Tuesday, 13 August 2019

Ravensdown to reinvest in innovation and environment on back of good result


Ravensdown has announced another good financial result with profit before tax and rebate from continued operations of $52 million (2018: $63m, 2017: $51m) for the year ending 31 May 2019.

The co-operative is paying $35 million in total back to farmers who bought fertiliser in the financial year. As part of its commitment to responsible governance and balance sheet strength, 23% of the profit ($12 million) is being retained by the co-operative to reinvest in improved infrastructure, research and development, product innovation and new technology.

A total rebate of $30 per tonne is made up of the $15 early interim rebate paid in June plus $15 that will be paid in August. “After five years of consistently profitable results, our shareholders tell us that the rebate in any one year is not the be all and end all,” said John Henderson Ravendown’s Chair. “What matters to them is a sustainable co-operative that offers great service, quality products, surety of supply, competitive pricing throughout the 12 months and ways to help them perform in the long term.”

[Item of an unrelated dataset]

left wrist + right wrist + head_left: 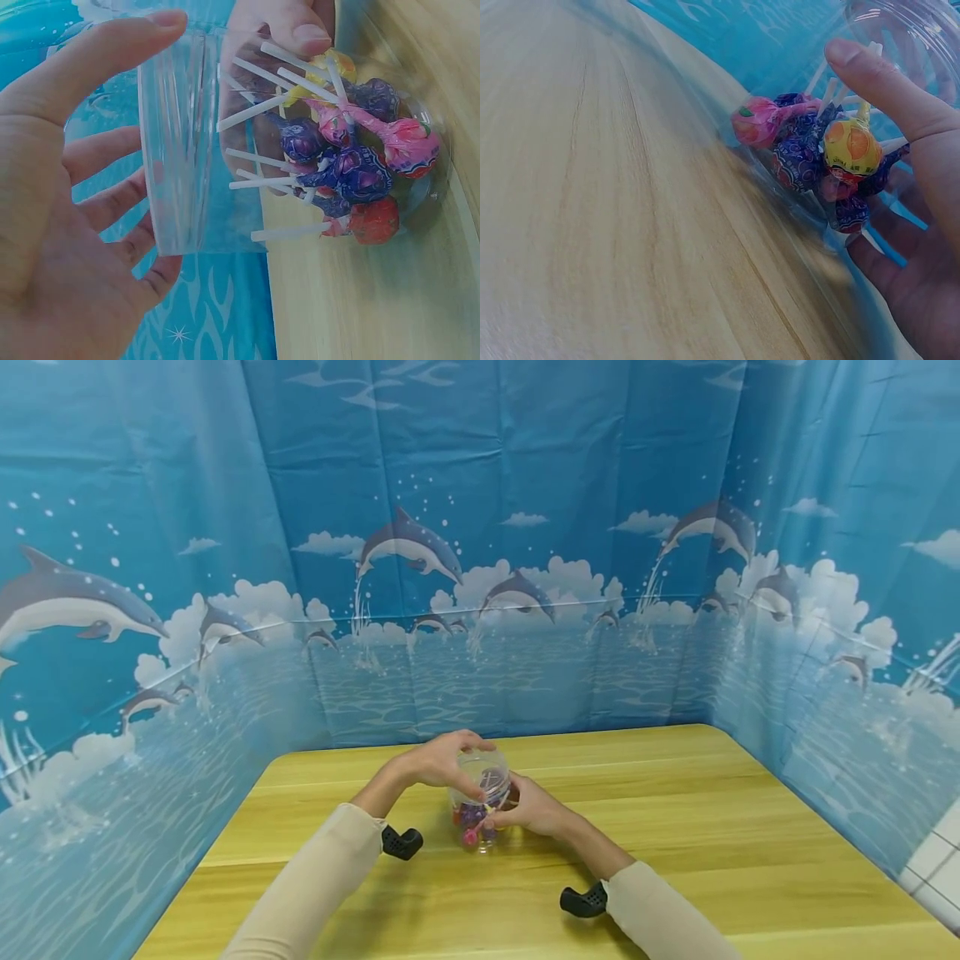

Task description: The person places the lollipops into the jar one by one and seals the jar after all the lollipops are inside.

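Observation:
A clear plastic jar [251, 202] of wrapped lollipops [356, 172] is between my two hands at the middle of the table. The lollipops have purple, pink, red and yellow wrappers and white sticks. My left hand [441, 762] grips the jar's clear lid [176, 150] from above, thumb on one side and fingers on the other. Around the jar's side, my right hand [536, 807] holds it, its thumb across the wall near a yellow lollipop [852, 146]. In the right wrist view, the jar partly covers the right fingers.
The wood-grain table [675, 827] extends around the jar on all sides. Behind it and along both sides hangs a blue curtain [525, 677] printed with dolphins. A black device [402, 843] is at the left wrist and another black device [584, 901] at the right.

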Tool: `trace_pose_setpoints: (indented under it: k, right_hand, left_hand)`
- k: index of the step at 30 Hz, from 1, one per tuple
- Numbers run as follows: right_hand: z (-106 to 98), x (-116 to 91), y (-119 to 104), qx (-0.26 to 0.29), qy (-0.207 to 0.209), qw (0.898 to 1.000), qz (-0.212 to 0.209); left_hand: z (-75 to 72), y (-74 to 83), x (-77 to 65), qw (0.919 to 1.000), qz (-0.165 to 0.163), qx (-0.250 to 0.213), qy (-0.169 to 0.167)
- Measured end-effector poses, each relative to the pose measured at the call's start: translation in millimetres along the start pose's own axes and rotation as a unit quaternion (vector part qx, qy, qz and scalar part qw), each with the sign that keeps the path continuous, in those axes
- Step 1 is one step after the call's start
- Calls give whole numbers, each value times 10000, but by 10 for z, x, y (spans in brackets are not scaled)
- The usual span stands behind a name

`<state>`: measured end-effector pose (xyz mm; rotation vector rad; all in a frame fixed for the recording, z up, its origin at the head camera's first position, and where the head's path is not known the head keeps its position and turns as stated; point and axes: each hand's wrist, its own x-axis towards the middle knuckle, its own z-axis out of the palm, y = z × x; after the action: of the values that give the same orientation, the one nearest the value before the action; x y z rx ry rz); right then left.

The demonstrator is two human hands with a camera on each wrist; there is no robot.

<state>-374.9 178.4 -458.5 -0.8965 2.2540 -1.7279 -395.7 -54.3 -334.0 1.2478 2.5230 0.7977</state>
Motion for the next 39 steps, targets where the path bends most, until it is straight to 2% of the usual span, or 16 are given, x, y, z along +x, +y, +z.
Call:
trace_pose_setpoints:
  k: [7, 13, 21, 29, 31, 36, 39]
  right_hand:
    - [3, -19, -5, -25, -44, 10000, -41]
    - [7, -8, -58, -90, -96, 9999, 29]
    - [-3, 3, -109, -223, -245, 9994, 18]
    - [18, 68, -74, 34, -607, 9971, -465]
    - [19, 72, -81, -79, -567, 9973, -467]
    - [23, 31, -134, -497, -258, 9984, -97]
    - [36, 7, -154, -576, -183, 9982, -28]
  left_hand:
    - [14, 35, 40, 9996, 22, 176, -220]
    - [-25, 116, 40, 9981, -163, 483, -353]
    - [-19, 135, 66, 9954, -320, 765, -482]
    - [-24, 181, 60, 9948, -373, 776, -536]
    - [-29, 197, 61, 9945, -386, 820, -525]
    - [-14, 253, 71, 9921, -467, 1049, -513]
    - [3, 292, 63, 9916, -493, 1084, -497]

The co-operative is continuing to invest in services, products and technologies for its shareholders as farmers face a disruption-dominated decade ahead. “As a co-operative here to enable smarter farming for a better New Zealand, we need to invest and innovate in order to help shareholders reduce their environmental impacts and achieve their production goals.”

The profit for 2018/19 was impacted by several factors. These included foreign exchange movements and higher world commodity prices leading to higher interest and inventory costs. As part of its all-year value commitment, prices charged in New Zealand were held at a level that impacted on margins. Investment continued in precision mapping and spreading technology, more environmental specialists were recruited and a Holiday Act remediation of $1.3 million was set aside.

“There’s no doubt we’ve got to continue to keep a close eye on costs,” said Greg Campbell, Chief Executive. “The fact is that healthy co-operatives maintain their long-term ability to support their owners by being able to retain earnings rather than turn to debt or erode equity. Smarter farming is about environmental performance and nutrient management, not about maximum fertiliser tonnages or short-term gain.”
“So there’s a lot of pride in this year’s awards for cutting edge effluent technology like ClearTech, the progress of our farm environmental consultancy and the HawkEye nutrient mapping tool which puts control in the palm of the farmer’s hands,” added Greg.
More precise aerial fertility scanning and application resulted in 18% of farming areas of IntelliSpread customers being avoided because they are environmentally sensitive or unproductive.

“We are well positioned to help farmers with their social licence to operate, but these improvements and innovations need long-term investment,” concluded Greg.

Fertiliser tonnages were virtually static but sales of the coated urea N-Protect product, which helps reduce the amount of nitrogen lost to the atmosphere, increased by 75%. In terms of fertiliser product quality, 83% of surveyed customers rate it as excellent or very good. Quality rating and sales of animal health, agrichemicals and seeds were positive with seeds having a record year.

“We have already invested over $165 million across five years in our physical assets and our stores network is in continued need of renewal. This is important if we can improve service efficiency, product quality and safety,” added Greg Campbell. “Dust, noise and stormwater issues can all impact on nearby communities and of course the staff who work there. We have spent $10.7 million on programmes like asbestos removal, as well as stormwater improvements and dust management and there’s much still to do.”

The number of full-time equivalents (employees) rose by eight to 658 and training rose by 23% as the team improved its capabilities especially in the area of environmental mitigation, nutrient management and resilience. The farm environmental consultancy team serviced 23% more farms than last year.

“This year we welcomed two new members to the leadership team. We continue to attract top talent who want to work in a positive culture and this is reinforced in various staff surveys. In the face of more complexity and ambiguity in the working landscape, staff are highly motivated and engaged to make a difference for our farmers,” concluded Greg.

Equity ratio before rebate was 74% enabling the co-operative to pay an early interim cash portion of the rebate in early June for the fourth year running.
The year at a glance 2019

  • $27 million (2018: $34 million) invested in infrastructure including new loaders, conveyors, roofing and laboratories.
  • $6 million invested in new technology (2018: $9 million) and $5 million (2018: $5 million) supporting research and development.
  • Operating cashflow: $32 million (2018: $98 million). Equity ratios: 74% (2018: 78%) before rebate and 70% after rebate (2018: 71%).
  • Profit before tax and rebate from continuing operations: $52 million (2018: $63 million). Net profit after rebate, tax and discontinued operations: $12 million (2018: $7 million).
  • Revenue: $750 million (2018: $678 million).
  • Rebate of $30 per tonne: $15 per tonne already paid in cash with rebate remainder of $15 per tonne also to be paid in cash by the end of August unless the customer is not a fully paid-up shareholder.